İlginç Bir Bilgi: Üçüncü Plevne Muharebesi sırasında, Rus ordusu Plevne'yi havadan gözlemlemek için balonlar kullanmayı denemiştir. Bu, o dönem için oldukça yeni bir teknolojiydi ve savaş tarihinde hava gözlemlerinin ilk örneklerinden biriydi.
ŞANLI DİRENİŞİN SONU
Üç başarısız taarruzun ardından Ruslar, Plevne'nin savaş yoluyla ele geçirilemeyeceğini anladı ve ünlü Rus mühendis General Totleben'i çağırarak şehri kuşatmaya karar verdi.
- Kuşatma Başladı (Eylül 1877): General Totleben'in komutasında Plevne, yaklaşık 100 bin kişilik bir orduyla tamamen kuşatıldı. Kuşatma hattı giderek daraltıldı, ikmal yolları kesildi. Osman Paşa ve askerleri, dış dünyayla bağlantısı kopmuş bir şekilde Plevne'de mahsur kaldı.

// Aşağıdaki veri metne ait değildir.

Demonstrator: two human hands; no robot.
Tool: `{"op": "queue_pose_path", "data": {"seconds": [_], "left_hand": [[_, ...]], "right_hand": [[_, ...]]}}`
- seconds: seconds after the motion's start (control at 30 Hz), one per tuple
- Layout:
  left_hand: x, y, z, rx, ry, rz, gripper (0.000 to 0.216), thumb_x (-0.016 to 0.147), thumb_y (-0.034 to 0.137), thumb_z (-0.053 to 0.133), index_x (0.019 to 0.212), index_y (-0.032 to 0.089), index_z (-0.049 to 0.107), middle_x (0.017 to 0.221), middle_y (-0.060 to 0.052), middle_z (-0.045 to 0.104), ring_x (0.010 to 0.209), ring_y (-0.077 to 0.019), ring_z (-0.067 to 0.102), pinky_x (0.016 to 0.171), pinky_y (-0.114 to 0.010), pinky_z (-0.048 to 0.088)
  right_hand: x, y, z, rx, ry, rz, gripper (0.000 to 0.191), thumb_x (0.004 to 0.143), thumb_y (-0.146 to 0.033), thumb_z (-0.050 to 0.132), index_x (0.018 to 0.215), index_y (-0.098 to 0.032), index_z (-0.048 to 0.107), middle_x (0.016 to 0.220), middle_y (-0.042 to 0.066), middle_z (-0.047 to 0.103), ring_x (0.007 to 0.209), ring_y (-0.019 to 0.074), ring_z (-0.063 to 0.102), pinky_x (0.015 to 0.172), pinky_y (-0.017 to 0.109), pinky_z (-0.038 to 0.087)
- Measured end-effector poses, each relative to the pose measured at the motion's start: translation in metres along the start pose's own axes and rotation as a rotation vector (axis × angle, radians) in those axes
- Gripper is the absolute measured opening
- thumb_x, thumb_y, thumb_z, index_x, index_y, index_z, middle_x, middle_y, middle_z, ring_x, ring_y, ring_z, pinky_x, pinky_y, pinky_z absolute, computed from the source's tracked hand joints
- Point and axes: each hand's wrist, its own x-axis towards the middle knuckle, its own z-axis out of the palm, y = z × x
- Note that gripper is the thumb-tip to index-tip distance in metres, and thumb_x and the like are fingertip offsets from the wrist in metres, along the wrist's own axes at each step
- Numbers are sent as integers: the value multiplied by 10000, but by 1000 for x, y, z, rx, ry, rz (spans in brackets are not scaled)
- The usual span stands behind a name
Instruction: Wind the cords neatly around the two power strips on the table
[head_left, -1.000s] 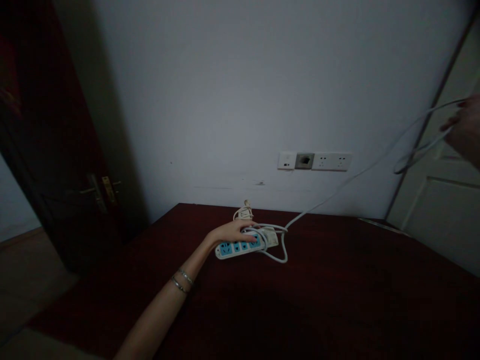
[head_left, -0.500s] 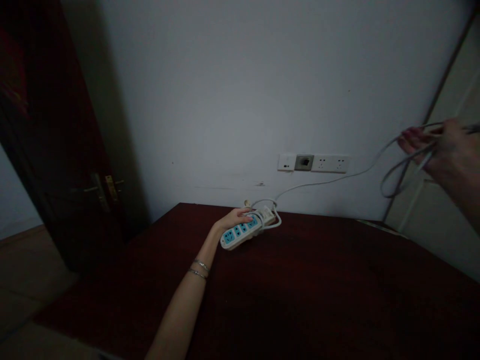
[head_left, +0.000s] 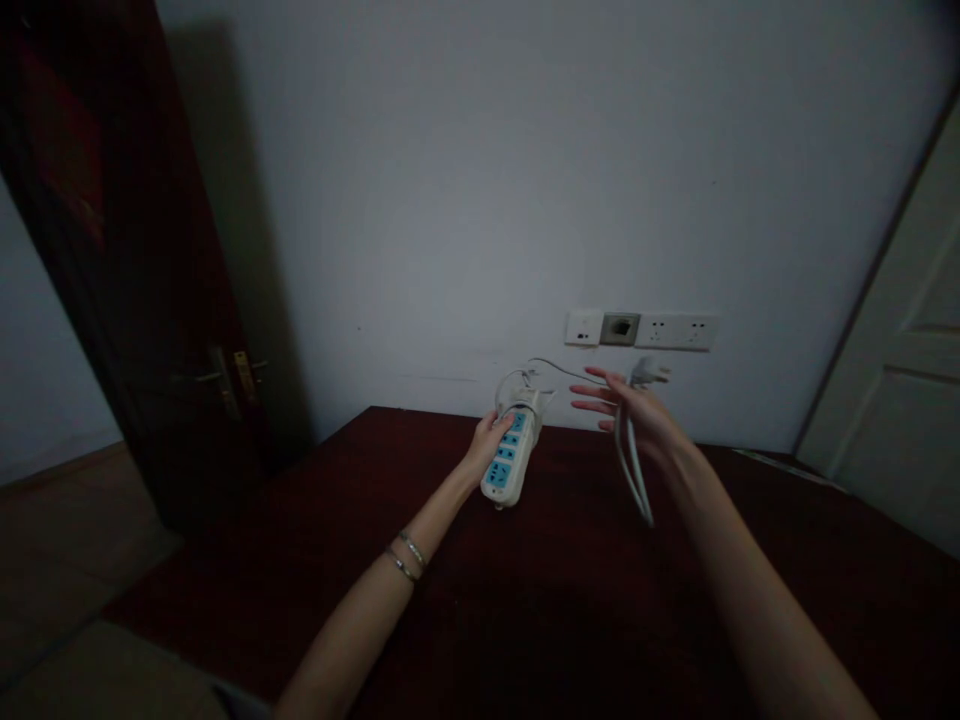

- Açlık, Soğuk ve Cephane Sıkıntısı: Kuşatma ayları, Osmanlı askerleri için inanılmaz zorluklar getirdi. Erzak, cephane ve ilaç sıkıntısı baş gösterdi. Kışın yaklaşmasıyla dondurucu soğuklar da direnişi daha da çetinleştirdi. Askerler at etleri yiyerek hayatta kalmaya çalıştılar.
Az Bilinen Bir Gerçek: Kuşatma sırasında, Plevne'deki Osmanlı askerleri arasında tifo ve diğer salgın hastalıklar hızla yayıldı. Binlerce asker hastalıktan dolayı hayatını kaybetti. Hastaneler yetersizdi ve tedavi imkanları kısıtlıydı.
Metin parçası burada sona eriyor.